Children have a very important role in the Passover seder. Traditionally the youngest child is prompted to ask questions about the Passover seder, beginning with the words, Mah Nishtana HaLeila HaZeh (Why is this night different from all other nights?). The questions encourage the gathering to discuss the significance of the symbols in the meal.
The afikoman — an integral part of the Seder itself — is used to engage the interest and excitement of the children at the table. Many families use the afikoman as a device for keeping the children awake and alert throughout the Seder proceedings by hiding the afikoman and offering a prize for its return.

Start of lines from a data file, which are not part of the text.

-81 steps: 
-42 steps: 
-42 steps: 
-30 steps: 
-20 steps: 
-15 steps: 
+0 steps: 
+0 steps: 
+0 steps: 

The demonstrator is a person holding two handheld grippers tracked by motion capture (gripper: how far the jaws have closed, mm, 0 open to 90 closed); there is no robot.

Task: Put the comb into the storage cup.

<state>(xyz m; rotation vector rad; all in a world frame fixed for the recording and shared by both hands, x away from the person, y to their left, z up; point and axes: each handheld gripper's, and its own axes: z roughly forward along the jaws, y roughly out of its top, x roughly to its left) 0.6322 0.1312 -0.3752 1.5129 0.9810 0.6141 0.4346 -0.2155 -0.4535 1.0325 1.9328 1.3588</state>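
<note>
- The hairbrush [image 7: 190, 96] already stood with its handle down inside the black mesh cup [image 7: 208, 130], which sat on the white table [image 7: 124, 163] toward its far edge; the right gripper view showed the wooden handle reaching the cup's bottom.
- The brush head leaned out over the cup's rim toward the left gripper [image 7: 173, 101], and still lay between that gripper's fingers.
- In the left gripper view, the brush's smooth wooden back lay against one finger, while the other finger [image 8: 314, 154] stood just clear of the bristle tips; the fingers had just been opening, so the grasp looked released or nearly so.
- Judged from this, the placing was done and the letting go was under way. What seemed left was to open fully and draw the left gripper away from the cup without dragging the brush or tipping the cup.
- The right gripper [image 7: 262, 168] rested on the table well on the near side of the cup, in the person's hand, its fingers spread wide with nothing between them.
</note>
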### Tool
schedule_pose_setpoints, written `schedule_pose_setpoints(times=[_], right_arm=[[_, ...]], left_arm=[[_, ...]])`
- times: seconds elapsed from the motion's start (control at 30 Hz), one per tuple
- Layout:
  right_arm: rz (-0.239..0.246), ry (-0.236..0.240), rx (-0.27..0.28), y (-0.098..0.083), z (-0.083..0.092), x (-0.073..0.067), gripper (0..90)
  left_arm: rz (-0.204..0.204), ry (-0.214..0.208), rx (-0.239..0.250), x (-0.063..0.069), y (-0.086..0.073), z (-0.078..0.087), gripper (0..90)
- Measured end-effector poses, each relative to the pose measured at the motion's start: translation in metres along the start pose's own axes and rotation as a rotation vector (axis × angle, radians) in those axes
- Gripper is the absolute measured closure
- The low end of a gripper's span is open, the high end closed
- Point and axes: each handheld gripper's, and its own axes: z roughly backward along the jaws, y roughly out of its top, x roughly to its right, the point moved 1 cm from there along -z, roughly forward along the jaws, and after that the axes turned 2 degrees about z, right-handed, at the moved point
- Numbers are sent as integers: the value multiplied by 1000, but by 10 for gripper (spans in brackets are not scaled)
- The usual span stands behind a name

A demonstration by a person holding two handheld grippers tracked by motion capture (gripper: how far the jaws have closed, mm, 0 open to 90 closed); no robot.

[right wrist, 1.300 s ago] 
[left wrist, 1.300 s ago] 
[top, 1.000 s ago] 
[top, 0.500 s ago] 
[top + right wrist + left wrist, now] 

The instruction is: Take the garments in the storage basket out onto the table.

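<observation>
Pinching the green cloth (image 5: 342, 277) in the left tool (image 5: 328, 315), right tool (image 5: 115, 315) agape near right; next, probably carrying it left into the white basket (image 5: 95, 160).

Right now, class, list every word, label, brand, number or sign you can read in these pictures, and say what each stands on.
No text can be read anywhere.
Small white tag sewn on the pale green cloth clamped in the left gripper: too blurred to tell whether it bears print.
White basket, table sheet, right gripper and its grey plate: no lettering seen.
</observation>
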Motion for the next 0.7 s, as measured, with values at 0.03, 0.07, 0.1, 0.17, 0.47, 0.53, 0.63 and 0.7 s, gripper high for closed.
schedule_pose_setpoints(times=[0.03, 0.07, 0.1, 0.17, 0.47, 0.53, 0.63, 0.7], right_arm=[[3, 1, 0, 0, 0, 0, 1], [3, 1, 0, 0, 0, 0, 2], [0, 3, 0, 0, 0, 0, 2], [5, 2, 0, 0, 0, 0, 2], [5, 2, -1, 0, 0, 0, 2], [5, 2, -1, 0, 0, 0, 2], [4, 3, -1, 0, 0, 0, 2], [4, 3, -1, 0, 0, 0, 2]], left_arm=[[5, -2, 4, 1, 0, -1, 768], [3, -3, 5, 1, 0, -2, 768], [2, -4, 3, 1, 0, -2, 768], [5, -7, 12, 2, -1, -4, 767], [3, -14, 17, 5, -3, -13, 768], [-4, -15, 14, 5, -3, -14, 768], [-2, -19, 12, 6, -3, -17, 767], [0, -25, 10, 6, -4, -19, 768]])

After the Hallel, the fourth glass of wine is drunk, and participants recite a prayer that ends in “Next year in Jerusalem!”. This is followed by several lyric prayers that expound upon God's mercy and kindness, and give thanks for the survival of the Jewish people through a history of exile and hardship.
Like the holiday of Sukkot, the intermediary days of Passover are known as Chol HaMoed (festival weekdays) and are imbued with a semi-festive status. It is a time for family outings and picnic lunches of matzo, hardboiled eggs, fruits and vegetables, and Passover treats such as macaroons and homemade candies.
The prohibition against eating leavened food products and regular flour during Passover results in the increased consumption of matzo, potatoes, eggs and oil in addition to fresh milk and cheeses, fresh meat and chicken, and fresh fruit and vegetables.